* _Work item_:
Set down the whole listing below exactly, without pictures.

* _Material provided_:

□ □ □ □

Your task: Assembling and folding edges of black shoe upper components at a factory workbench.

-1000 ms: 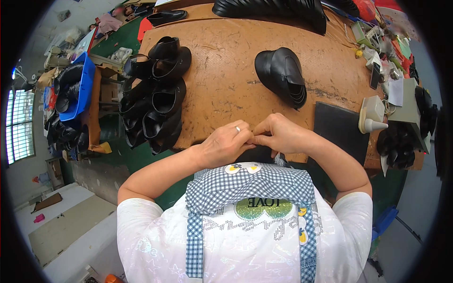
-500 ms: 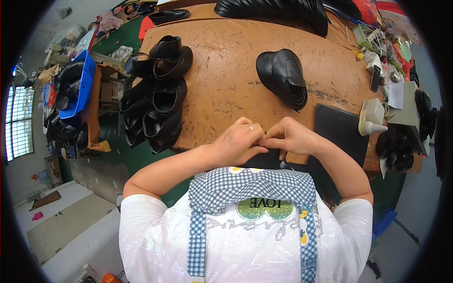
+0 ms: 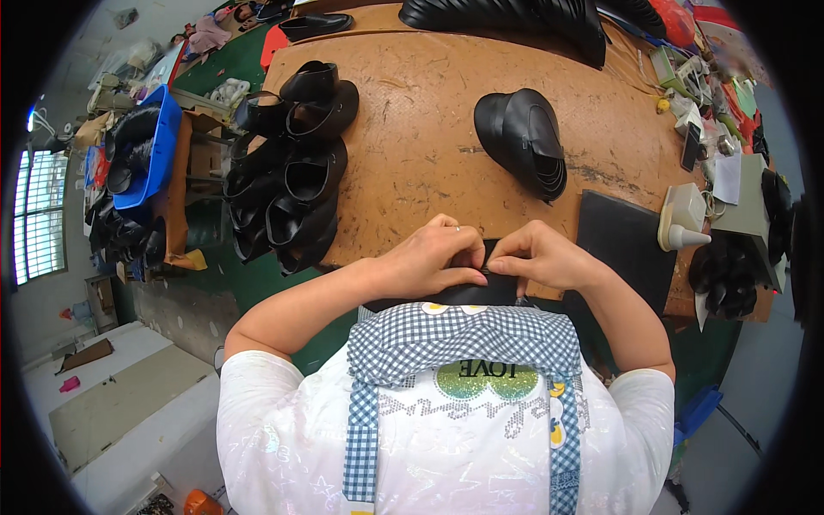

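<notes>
Fingers (image 3: 463, 257) of both your hands are pinched together on a black leather piece (image 3: 468, 294) at the near edge of the desk (image 3: 412, 129), just above your chest. Your left hand (image 3: 433, 257) curls its fingertips down onto the piece's upper edge, and your right hand (image 3: 536, 256) meets it from the other side, thumbs nearly touching; both grips are narrow and closed on the leather. Most of the piece is hidden under your hands and behind your checked apron bib (image 3: 468, 339).

Just right of your right hand lies a flat dark mat (image 3: 622, 249) on the desk, and beside it a pale glue bottle with a cone tip (image 3: 682, 225). Farther out, toward the middle of the desk, sits a stack of black shoe uppers (image 3: 524, 142). Along the desk's left edge, a heap of black shoes (image 3: 292, 172) is piled. Well to the left, off the desk, a blue bin (image 3: 159, 146) holds more black shoes and leather parts. At the far right, small tools and papers (image 3: 712, 112) crowd the desk's edge.
</notes>
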`<state>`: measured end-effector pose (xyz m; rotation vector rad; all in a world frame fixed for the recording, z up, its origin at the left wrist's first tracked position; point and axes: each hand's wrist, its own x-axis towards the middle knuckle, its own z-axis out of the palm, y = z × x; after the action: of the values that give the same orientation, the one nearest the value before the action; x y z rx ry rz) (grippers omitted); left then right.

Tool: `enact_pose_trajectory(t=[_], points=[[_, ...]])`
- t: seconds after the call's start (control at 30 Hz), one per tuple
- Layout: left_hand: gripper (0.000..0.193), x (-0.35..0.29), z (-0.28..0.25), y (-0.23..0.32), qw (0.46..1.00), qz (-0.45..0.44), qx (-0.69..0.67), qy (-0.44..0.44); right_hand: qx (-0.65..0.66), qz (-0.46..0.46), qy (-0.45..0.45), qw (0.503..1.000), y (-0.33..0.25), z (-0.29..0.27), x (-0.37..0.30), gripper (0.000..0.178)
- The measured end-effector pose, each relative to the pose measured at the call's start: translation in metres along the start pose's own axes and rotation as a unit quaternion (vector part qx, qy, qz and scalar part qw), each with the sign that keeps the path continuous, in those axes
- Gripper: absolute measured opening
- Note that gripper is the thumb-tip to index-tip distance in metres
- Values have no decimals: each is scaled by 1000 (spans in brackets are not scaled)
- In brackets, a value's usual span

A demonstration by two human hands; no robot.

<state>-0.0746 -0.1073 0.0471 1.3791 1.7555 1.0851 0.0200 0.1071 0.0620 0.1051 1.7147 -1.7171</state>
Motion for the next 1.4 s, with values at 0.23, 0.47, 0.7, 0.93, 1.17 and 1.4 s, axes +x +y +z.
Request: enact_pose_trajectory(t=[0.23,0.47,0.7,0.93,1.17,1.4], points=[[18,2,6,-4,990,78,112,29,8,40,12,999,8,-11,9,21],[24,1,-1,6,987,75,77,116,69,1,-37,997,7,-1,10,22],[22,10,6,-2,973,164,121,112,79,-1,-33,996,17,-3,11,19],[48,-6,-11,-7,967,146,206,32,28,-6,259,965,42,8,-13,17],[40,17,-76,-73,933,-16,238,270,-182,-100,592,779,146,-38,26,19],[34,71,-198,-226,753,-192,484,402,-342,-14,548,763,156,-77,107,19]])
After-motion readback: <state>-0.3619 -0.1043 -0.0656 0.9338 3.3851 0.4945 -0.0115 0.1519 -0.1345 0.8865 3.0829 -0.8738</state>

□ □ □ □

* _Completed exercise_:
Your task: Assembling and folding edges of black shoe upper components at a factory workbench.

-1000 ms: 
-500 ms: 
+0 ms: 

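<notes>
Fingers (image 3: 463, 257) of both your hands are pinched together on a black leather piece (image 3: 468, 294) at the near edge of the desk (image 3: 412, 129), just above your chest. Your left hand (image 3: 433, 257) curls its fingertips down onto the piece's upper edge, and your right hand (image 3: 536, 256) meets it from the other side, thumbs nearly touching; both grips are narrow and closed on the leather. Most of the piece is hidden under your hands and behind your checked apron bib (image 3: 468, 339).

Just right of your right hand lies a flat dark mat (image 3: 622, 249) on the desk, and beside it a pale glue bottle with a cone tip (image 3: 682, 225). Farther out, toward the middle of the desk, sits a stack of black shoe uppers (image 3: 524, 142). Along the desk's left edge, a heap of black shoes (image 3: 292, 172) is piled. Well to the left, off the desk, a blue bin (image 3: 159, 146) holds more black shoes and leather parts. At the far right, small tools and papers (image 3: 712, 112) crowd the desk's edge.
</notes>
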`<state>`: measured end-effector pose (xyz m; rotation vector rad; all in a world frame fixed for the recording, z up, its origin at the left wrist's first tracked position; point and axes: each hand's wrist, its own x-axis towards the middle knuckle, its own z-axis out of the palm, y = z × x; after the action: of the values that give the same orientation, the one nearest the value before the action; x y z rx ry rz) (grippers omitted); left then right.

Tool: `enact_pose_trajectory(t=[_], points=[[_, ...]])`
- t: seconds after the call's start (control at 30 Hz), one per tuple
- Layout: left_hand: gripper (0.000..0.193), x (-0.35..0.29), z (-0.28..0.25), y (-0.23..0.32), qw (0.46..1.00), qz (-0.45..0.44), qx (-0.69..0.67), qy (-0.44..0.44); right_hand: qx (-0.65..0.66), qz (-0.46..0.46), qy (-0.45..0.45), qw (0.503..1.000), y (-0.33..0.25), z (-0.29..0.27), x (-0.37..0.30), gripper (0.000..0.178)
- The measured end-effector pose, each relative to the pose measured at the call's start: translation in metres along the start pose's own axes and rotation as a unit quaternion (vector part qx, qy, qz and scalar part qw), each with the sign that keeps the path continuous, in those axes
- Gripper: absolute measured opening
- Note that gripper is the thumb-tip to index-tip distance in metres
- Values have no decimals: each is scaled by 1000 (spans in brackets are not scaled)
- In brackets, a value's usual span

A demonstration by two human hands; no robot.

<state>-0.0746 -0.1073 0.0471 1.3791 1.7555 1.0851 0.0200 0.1071 0.0620 0.1051 1.7147 -1.7171</state>
Motion for the next 1.4 s, with values at 0.23, 0.47, 0.7, 0.93, 1.17 and 1.4 s, axes +x +y +z.
Request: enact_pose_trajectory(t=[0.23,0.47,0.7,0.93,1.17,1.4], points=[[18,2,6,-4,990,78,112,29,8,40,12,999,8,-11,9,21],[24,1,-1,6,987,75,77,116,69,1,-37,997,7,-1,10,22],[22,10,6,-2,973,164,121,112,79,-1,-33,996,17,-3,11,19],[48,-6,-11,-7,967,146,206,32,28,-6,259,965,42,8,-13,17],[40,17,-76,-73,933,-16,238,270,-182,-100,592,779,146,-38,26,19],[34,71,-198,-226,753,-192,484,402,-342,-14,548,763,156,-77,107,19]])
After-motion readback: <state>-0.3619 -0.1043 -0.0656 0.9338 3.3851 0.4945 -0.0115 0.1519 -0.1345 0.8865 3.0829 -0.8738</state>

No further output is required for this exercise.